Advent 1: Putting on Armour of Light

The First Sunday in Advent
Romans 13:8-14
Matthew 21:1-13
     Almighty God, give us grace that we may cast away the works of darkness, and put upon us the armour of light, now in the time of this mortal life, in which thy Son Jesus Christ came to visit us in great humility; that in the last day, when he shall come again in his glorious majesty to judge both the quick and the dead, we may rise again to the life immortal, through him who liveth and reigneth with thee and the Holy Ghost, now and ever. Amen.
     The first Sunday of Advent marks the beginning of a new church year. In the next four weeks we anticipate and prepare for the Christmas festival. Please remember that Advent is the season of preparation; Christmas is the season of celebration.
     Indeed, earlier in church history, Advent was observed as a lesser lent—a time of fasting and repentance. As Lent prepares us for Easter, so Advent is meant to prepare us for Christmas. Try not to let the world squeeze you into its expectations of frantic shopping and overindulgence. The Christian mood of advent is joyful, but somber, anticipation. “Come, O Come Emmanuel, and ransom captive Israel, that mourns in lonely exile here, until the Son of God appear.” This is the mood of advent. Sober, reflective, waiting.
     Then after those 4 weeks of waiting, the liturgical calendar gives us 12 days of Christmas celebration. I wish the school and business calendar could be more in synch with the church’s calendar. But I think we can find ways to incorporate more of the rhythm of the church in our lives.
     I am struck by the opening sentence of today’s collect, which calls us to pray that we may “cast away the works of darkness, and put upon us the armour of light.”
     Let’s think about what this might mean. Why do we need armour? How can light serve as armour? How do we put it on?
     The phrase is taken from Paul’s letter to the Romans, the 13th chapter, which we read for the epistle lesson this morning. There Paul admonishes the Christians in Rome: “the night is far spent, the day is at hand: let us therefore cast off the works of darkness and let us put on the armour of light.”
     To get the point that Paul is making here in Romans 13, we need to consider the surrounding context. We need to go all the way back to the beginning of chapter 12. Remember Paul is writing to Christians in Rome, the most powerful, humanly glorious, and one of the most corrupt, cities of the day. It was the seat of the Roman Empire, and in many ways Rome represented all that was opposed to the truth of the gospel. Paul says in Romans 12:1-2

I beseech you therefore, brethren, by the mercies of God, that you present your bodies a living sacrifice, holy, acceptable to God, which is your reasonable service. 2And do not be conformed to this world, but be transformed by the renewing of your mind, that you may prove what is that good and acceptable and perfect will of God.

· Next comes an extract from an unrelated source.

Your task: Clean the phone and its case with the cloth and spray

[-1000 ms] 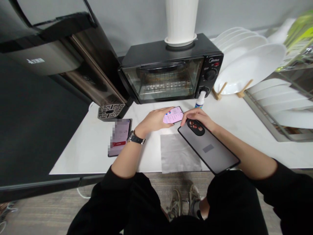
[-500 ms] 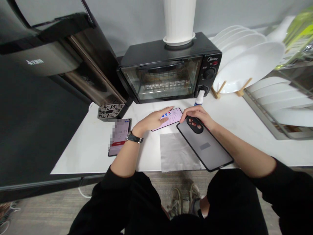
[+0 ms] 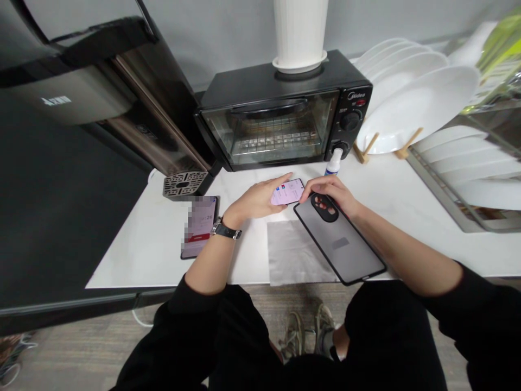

     Paul realized there would be a tendency, a temptation, for Christians to allow themselves to be conformed to the world around them. He knew that to be a Christian in Rome would be difficult. It would be costly. It might mean giving up influence, wealth, even one’s life. He says we must not be conformed to the world, but transformed, in order to prove, or live out, the will of God. Almost all of the rest of this letter consists of Paul teaching and encouraging the church to live out the truth of the gospel: that Jesus Christ has transformed and is transforming our lives.
     Paul calls the church to a radical, transforming witness in the world. Think about what he says here. Are we doing this?
Romans 12:9-21 Let love be without hypocrisy. Abhor what is evil. Cling to what is good. 10Be kindly affectionate to one another with brotherly love, in honor giving preference to one another; 11not lagging in diligence, fervent in spirit, serving the Lord; 12rejoicing in hope, patient in tribulation, continuing steadfastly in prayer; 13distributing to the needs of the saints, given to hospitality. 14Bless those who persecute you; bless and do not curse. 15Rejoice with those who rejoice, and weep with those who weep. 16Be of the same mind toward one another. Do not set your mind on high things, but associate with the humble. Do not be wise in your own opinion. 17Repay no one evil for evil. Have regard for good things in the sight of all men. 18If it is possible, as much as depends on you, live peaceably with all men. 19Beloved, do not avenge yourselves, but rather give place to wrath; for it is written, "Vengeance is Mine, I will repay," says the Lord.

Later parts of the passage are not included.